Ohnehin scheint die Richtung längst vorgegeben. Denn nur in Zeiten ohne nennenswerte Zinsen können die zahlreichen klammen Staaten aus der Eurozone ihre Haushalte finanzieren. In Italien beträgt die Staatsschuldenquote knapp 130 Prozent des Bruttoinlandsprodukts, in Spanien und Frankreich rund 97 Prozent. Im Vertrag von Maastricht, der in den 1990er Jahren Kriterien für eine Harmonisierung der entstehenden Eurozone festlegen sollte, war eine Schuldenquote von 60 Prozent des BIP vereinbart.

Was die EZB verhindern muss

Für die EZB gilt es, drei Entwicklungen zu verhindern: Ein Abrutschen in eine tiefe Rezession, eine erneute Bankenkrise und ein Auseinanderfallen der Gemeinschaftswährung – wobei diese drei Risiken sich gegenseitig beeinflussen. Wir gehen davon aus, dass die EZB – wie die anderen großen Notenbanken – keine größeren Strukturbrüche zulassen möchte. Der Point of no Return scheint überschritten. Sollten Risiken wie eine wirtschaftliche Abkühlung konkreter werden, wird die EZB nicht untätig zusehen. Dann könnten die Notenbanker zu weiteren unkonventionellen Maßnahmen wie TLTROs, erneuten Anleihekäufen oder sogar zu bisher unerprobten Mitteln wie Helikoptergeld – greifen.

Keine guten Nachrichten für Anleger.
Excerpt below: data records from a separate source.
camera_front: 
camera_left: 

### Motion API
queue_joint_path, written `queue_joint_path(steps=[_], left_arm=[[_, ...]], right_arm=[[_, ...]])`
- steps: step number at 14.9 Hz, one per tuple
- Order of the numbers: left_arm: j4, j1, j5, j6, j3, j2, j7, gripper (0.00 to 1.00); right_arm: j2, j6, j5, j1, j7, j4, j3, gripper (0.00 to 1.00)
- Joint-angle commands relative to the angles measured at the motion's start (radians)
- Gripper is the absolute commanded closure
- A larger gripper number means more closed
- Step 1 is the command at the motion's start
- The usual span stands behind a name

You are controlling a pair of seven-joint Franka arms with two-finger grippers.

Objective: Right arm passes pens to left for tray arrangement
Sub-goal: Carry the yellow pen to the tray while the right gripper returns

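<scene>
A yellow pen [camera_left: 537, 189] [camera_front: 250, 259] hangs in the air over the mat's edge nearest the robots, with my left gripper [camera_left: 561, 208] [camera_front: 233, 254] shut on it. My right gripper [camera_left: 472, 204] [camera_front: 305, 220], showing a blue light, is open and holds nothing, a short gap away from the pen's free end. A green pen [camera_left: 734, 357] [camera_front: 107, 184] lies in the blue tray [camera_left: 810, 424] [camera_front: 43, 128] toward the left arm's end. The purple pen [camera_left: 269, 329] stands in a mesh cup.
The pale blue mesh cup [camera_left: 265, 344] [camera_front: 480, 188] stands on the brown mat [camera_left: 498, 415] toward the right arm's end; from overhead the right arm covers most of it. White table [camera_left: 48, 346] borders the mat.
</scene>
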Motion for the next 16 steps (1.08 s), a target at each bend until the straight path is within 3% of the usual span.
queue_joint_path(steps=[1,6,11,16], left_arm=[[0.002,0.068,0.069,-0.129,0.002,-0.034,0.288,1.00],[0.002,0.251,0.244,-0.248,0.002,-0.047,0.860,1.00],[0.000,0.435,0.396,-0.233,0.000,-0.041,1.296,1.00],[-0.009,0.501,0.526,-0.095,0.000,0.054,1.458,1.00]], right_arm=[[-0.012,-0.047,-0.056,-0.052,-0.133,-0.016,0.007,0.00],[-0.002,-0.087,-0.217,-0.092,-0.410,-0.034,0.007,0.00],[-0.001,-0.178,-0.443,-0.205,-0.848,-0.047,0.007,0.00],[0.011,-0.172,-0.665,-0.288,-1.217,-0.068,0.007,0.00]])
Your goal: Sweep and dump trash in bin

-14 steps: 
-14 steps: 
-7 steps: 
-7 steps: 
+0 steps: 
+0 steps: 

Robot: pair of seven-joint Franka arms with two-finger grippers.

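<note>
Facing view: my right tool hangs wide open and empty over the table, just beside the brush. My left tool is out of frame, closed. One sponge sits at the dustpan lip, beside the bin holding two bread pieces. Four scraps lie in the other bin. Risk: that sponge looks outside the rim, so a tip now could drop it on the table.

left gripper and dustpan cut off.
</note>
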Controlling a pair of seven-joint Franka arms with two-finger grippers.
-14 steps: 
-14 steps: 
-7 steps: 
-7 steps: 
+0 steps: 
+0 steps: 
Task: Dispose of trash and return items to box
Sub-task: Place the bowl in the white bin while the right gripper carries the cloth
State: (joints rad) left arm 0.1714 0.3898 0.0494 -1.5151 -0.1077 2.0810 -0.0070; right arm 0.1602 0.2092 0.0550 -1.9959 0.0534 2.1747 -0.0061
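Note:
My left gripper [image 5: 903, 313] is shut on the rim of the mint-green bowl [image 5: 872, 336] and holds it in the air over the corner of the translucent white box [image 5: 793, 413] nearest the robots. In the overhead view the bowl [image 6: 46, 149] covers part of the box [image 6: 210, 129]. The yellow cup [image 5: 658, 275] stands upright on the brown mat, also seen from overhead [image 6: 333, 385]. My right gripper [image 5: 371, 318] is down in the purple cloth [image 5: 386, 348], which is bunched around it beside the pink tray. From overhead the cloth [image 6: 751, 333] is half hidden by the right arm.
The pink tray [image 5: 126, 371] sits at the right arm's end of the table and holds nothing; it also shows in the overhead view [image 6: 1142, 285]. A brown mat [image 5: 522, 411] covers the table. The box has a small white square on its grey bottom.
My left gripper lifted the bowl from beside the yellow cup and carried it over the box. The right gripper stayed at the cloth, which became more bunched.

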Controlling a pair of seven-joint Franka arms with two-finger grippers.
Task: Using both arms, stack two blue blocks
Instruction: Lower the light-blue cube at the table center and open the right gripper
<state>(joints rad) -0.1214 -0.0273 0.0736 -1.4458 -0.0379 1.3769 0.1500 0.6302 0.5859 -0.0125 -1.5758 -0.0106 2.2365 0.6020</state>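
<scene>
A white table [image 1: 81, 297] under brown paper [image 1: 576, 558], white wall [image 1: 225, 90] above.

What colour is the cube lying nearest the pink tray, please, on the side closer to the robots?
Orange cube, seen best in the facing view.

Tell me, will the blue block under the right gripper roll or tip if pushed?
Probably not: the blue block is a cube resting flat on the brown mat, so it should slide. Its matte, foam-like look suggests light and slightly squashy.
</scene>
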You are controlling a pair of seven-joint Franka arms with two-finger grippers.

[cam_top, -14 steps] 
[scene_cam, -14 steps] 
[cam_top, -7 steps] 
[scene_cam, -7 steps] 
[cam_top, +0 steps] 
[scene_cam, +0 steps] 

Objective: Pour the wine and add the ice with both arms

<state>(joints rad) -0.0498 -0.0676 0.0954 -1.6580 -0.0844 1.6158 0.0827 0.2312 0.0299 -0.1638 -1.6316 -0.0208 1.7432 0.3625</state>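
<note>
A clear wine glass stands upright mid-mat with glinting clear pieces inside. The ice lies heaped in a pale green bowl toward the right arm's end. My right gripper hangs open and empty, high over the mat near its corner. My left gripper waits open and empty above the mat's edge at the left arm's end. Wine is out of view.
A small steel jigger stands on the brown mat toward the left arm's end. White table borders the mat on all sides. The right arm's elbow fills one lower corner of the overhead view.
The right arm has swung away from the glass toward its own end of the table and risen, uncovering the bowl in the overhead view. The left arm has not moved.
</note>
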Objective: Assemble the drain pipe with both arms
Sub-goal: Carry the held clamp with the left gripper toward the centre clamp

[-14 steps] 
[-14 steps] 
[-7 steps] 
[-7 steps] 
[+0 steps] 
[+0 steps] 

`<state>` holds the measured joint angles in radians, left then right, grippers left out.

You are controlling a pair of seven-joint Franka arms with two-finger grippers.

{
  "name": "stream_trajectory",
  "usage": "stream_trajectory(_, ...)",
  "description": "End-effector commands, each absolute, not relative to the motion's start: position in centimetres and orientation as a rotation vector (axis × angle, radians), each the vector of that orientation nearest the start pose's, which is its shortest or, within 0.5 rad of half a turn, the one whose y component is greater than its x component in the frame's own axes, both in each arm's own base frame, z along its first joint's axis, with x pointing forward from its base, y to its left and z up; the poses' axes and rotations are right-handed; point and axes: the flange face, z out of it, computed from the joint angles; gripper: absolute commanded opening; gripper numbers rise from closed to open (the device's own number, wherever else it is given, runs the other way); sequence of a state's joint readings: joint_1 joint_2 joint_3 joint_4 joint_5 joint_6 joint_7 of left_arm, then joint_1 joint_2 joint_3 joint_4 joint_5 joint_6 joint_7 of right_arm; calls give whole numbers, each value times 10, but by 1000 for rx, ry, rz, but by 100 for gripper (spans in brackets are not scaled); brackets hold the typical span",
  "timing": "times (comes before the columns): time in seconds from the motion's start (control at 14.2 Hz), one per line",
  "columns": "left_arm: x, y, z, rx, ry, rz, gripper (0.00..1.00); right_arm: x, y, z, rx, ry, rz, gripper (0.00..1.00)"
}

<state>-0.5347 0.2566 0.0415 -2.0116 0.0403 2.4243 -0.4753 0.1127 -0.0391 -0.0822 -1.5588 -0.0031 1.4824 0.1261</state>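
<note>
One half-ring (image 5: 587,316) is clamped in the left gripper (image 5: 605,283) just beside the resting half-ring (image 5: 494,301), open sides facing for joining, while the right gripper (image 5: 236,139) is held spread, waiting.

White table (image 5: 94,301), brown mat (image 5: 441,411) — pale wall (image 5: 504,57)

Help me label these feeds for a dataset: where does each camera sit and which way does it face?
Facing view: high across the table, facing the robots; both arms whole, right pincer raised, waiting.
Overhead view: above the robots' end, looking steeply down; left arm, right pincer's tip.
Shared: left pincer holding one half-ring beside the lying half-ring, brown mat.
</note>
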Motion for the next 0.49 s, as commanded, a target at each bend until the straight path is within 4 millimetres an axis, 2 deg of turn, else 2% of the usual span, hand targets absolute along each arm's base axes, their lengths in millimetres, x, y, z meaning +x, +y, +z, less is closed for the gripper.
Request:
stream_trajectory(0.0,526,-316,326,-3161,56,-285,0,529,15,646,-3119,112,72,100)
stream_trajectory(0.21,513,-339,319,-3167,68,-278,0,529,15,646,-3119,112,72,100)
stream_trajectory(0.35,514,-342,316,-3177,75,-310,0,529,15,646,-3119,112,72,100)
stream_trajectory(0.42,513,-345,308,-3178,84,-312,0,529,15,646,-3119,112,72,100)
Denn höhere Inflationsraten sind bei den Notenbankern nicht nur erwünscht, sondern sogar notwendig. Ein Abbau der hohen Schuldenquoten ist nur durch Inflation möglich. Zumindest wenn man harte Schuldenschnitte und eine Wirtschaftsdepression vermeiden möchte. Dazu muss der Nominalzins lange Zeit deutlich unterhalb der Inflationsrate liegen, wie in der US-Finanzrepression in den vierziger und fünfziger Jahren. Diese Politik eines negativen Realzinses ist heute in der Eurozone bereits Realität, wenngleich (noch) in homöopathischer Dosis. Und die Hoffnung, dass sich das auf kurze Sicht wieder ändern dürfte, schwindet.